“Where are the miners to quench the chat?”. Iliescu's funeral in the age of video platforms and social networks


The next day of the state funerals organized in honor of former President Ion Iliescu, at Cotroceni Palace, August 7, 2025. Inquam Photos / George Călin
Irverent, excessive and unprepared for being statistically representative, YouTube and comments have outlined another reality of the first president of Romania on Thursday.
Three times President of Romania, Ion Iliescu was buried on Thursday at the Ghencea Military Cemetery, in a live ceremony by Hotnews on the YouTube platform, from the TVR transmission. The transmission itself was simple to take over, because there were technical problems. In the era post truth, the technology also has inevitable syncope.

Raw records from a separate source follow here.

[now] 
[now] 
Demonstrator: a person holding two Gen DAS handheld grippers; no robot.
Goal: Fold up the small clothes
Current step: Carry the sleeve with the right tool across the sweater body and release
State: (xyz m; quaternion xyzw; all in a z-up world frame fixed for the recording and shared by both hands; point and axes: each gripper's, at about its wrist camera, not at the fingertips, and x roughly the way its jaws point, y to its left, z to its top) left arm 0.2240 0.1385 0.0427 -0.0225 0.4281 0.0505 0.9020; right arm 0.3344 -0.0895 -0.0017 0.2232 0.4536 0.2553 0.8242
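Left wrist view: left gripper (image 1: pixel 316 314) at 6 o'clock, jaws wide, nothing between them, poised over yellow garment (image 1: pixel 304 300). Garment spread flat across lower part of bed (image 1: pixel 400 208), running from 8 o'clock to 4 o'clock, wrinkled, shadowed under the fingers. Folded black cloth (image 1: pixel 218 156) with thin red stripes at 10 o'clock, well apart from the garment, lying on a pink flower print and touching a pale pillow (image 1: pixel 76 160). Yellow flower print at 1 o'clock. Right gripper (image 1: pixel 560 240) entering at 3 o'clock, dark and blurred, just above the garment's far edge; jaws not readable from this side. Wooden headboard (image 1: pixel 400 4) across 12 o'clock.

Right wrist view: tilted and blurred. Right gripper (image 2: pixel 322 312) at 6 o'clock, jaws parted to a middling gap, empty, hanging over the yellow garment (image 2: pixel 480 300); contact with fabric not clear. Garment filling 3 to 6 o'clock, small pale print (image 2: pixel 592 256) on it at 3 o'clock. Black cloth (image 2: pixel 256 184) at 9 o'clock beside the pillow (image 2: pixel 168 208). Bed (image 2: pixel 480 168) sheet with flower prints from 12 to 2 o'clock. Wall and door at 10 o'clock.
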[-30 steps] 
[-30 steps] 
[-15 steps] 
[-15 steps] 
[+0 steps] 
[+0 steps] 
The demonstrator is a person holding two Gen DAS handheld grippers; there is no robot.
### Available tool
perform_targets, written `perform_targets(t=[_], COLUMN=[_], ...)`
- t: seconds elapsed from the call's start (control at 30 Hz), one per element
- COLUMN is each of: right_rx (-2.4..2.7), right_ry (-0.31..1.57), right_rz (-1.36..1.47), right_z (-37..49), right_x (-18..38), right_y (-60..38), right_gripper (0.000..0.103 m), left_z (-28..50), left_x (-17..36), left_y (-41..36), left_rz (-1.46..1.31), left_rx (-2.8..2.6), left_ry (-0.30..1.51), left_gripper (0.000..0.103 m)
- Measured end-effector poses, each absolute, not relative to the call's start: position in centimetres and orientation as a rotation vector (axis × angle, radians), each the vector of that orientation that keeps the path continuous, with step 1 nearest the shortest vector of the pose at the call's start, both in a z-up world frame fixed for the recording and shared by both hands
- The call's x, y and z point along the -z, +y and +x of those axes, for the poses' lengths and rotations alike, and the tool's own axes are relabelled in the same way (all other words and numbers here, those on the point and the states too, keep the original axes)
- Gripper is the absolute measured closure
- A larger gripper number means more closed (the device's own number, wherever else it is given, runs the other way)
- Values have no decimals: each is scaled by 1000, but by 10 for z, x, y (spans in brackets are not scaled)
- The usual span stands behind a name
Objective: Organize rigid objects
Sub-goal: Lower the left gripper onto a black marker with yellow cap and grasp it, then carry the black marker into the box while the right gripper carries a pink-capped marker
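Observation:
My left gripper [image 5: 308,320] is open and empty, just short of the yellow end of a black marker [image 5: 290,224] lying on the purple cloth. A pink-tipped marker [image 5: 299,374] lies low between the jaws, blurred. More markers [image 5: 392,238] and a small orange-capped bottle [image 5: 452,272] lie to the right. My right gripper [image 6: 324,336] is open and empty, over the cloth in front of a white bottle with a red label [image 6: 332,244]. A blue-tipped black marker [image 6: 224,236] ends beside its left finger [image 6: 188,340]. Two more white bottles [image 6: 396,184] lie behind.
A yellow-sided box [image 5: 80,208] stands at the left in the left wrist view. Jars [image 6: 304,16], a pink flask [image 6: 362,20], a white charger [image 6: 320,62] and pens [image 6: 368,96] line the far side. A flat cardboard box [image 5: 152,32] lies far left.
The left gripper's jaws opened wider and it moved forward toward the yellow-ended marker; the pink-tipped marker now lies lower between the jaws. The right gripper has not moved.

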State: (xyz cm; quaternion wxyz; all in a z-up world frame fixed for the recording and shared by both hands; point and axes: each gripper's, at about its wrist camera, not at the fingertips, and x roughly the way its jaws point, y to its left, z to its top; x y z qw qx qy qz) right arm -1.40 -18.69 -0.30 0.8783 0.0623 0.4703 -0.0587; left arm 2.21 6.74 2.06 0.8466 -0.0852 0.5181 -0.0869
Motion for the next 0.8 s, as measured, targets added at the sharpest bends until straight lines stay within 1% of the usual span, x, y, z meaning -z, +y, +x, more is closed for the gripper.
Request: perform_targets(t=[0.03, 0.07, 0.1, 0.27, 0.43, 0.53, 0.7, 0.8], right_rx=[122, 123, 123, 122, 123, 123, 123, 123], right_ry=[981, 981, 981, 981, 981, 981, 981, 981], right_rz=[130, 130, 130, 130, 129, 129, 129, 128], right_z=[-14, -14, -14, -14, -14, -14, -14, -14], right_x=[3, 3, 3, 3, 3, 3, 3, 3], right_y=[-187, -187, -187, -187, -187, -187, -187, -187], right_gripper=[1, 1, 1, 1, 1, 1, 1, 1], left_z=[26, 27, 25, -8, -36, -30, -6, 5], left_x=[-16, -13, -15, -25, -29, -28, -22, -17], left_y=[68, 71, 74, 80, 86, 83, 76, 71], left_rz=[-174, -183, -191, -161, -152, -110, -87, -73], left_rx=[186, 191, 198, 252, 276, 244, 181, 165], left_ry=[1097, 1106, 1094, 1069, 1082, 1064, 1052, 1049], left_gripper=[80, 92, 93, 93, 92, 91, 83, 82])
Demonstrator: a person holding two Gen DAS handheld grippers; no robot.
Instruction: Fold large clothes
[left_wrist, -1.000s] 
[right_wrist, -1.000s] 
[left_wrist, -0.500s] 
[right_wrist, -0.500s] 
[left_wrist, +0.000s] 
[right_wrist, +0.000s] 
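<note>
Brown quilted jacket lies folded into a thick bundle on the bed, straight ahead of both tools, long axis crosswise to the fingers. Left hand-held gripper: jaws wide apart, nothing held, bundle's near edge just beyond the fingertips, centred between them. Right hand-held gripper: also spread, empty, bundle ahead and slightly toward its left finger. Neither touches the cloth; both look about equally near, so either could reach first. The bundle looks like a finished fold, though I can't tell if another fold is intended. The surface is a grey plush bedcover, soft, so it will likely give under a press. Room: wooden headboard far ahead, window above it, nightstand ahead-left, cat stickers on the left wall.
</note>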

The comments section of the live transmission has become a living arena of contrasting reactions. Hundreds of people commented in real time, leaving messages that have been swinging between sincere tributes and harsh criticism, the euphemism of the century for the hardness that the Internet is capable of.
“Lord forgive and rest our former president chosen by the people Ion Iliescu,” a user wrote. A few seconds, another replied: “Maniu does not take a grave and you take it with a band?!”.
The absence of President Nicușor Dan
“He went to Hitler and Stalin …”, another user comments. “Piedone to control here to see if he is alive,” jokes an internet. This is the “cannibal” spirit of video platforms and social networks.
“At times, everyone to look at his heart. God forgive you (you, haters),” writes a user. “God has no reason to forgive us, those who tell the truth about Iliescu's crimes,” someone else replies.
“I have not heard in the states of Europe not to come to the funerals of these dignitaries (the function obliges them),” observes a lady. This is about the absence of the president in office, Nicușor Dan.
Although he was not officially convicted of any of the charges, in relation to the main two events for which he was investigated-the file of the revolution of 89 and that of the Mining of June 90-Chat commentators do not hesitate to make him responsible.
“Criminal to haunt you in the grave, the soul of the heroes killed by you at the Revolution and Mining,” someone writes. “As bad as Romania does not receive the land,” says another user.
Dozens of users are unhappy that state funerals have been organized and that public money has been spent. “To draw at work next month to cover these honors,” someone says in the chat.
HotNews has constantly moderated comments in YouTube chat, and users have been announced that some messages can lead to the possibility of commenting. “Let us swear to us last time,” an active Internet use told us. “Where are the miners to quench the chat?” Adds someone else.
What happened these days worked as a mirror of Romanian collective memory: fractured, contradictory, intense.
Romania, over three decades after the Revolution, continues to digest its past. The death of Ion Iliescu seems to have reopened not only a historical chapter, but also a deep wound.
In an era in which the mourning lives not only in cemeteries, but also in video and emoji flows, Thursday's ceremony was more than a farewell. It was a national debate. A conversation transmitted live, angry and juxtaposed, but anyway closer to the nature of the term than the same word “debate” in the recent election campaign, when the two finalists met only once.